About this exercise: Using the listing that follows, filter out every line lacking the string "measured" and return the rest.

===== Material for this exercise =====

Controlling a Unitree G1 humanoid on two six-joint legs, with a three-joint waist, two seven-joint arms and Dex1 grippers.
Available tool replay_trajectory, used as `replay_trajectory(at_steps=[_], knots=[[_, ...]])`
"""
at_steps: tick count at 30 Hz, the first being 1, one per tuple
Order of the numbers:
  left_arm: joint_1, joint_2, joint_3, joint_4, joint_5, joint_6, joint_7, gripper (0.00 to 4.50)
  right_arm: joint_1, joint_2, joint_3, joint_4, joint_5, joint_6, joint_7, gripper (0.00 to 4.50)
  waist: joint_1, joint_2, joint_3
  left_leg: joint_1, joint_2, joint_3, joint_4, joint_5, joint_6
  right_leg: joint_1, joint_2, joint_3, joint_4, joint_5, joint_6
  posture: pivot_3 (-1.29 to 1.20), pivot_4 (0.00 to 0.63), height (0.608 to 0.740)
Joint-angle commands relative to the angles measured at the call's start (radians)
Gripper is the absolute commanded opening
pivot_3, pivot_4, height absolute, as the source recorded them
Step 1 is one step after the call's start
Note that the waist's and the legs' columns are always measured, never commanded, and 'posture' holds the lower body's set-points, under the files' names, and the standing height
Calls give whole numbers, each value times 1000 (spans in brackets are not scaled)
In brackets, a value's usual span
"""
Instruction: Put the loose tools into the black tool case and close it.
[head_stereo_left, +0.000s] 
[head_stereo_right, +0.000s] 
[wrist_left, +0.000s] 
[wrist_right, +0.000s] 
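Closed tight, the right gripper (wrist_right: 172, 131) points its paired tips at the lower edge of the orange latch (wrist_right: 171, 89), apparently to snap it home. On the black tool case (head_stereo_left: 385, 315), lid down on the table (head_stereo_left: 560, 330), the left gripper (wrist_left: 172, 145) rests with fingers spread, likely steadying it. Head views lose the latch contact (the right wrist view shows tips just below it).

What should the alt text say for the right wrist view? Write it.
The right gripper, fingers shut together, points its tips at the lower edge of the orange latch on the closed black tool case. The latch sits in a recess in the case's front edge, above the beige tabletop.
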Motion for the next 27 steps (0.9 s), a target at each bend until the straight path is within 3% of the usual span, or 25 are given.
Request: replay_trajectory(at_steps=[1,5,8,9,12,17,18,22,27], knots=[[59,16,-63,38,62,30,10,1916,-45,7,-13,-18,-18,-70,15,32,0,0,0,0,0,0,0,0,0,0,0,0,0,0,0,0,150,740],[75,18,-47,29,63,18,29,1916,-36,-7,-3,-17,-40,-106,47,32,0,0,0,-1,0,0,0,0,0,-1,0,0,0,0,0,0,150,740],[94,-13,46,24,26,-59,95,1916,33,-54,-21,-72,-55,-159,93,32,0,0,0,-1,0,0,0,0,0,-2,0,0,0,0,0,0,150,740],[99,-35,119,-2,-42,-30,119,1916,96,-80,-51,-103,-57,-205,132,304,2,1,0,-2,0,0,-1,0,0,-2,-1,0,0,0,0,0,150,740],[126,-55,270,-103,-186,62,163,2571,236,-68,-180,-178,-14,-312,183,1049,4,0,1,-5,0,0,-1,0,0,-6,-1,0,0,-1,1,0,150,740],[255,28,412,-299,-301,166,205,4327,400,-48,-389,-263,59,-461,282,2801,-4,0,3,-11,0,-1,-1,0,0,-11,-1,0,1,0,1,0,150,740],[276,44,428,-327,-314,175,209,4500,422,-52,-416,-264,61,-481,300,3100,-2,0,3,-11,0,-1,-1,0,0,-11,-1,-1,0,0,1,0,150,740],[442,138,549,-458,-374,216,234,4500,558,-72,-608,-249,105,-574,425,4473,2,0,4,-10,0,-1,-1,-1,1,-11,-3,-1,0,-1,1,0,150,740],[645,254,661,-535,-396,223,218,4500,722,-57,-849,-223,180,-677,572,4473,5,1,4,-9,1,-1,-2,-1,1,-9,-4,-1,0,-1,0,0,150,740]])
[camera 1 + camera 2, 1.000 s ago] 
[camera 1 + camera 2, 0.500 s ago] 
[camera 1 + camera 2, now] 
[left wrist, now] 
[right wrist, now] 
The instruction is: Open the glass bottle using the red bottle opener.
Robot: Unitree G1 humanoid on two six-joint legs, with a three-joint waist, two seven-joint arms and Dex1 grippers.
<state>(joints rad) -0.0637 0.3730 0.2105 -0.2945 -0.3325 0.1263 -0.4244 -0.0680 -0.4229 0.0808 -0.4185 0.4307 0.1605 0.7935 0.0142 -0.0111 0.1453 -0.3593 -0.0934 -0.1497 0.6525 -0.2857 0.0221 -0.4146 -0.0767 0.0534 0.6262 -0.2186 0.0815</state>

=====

Answer to this exercise:
Joint-angle commands relative to the angles measured at the call's start (radians)
Note that the waist's and the legs' columns are always measured, never commanded, and 'posture' holds the lower body's set-points, under the files' names, and the standing height

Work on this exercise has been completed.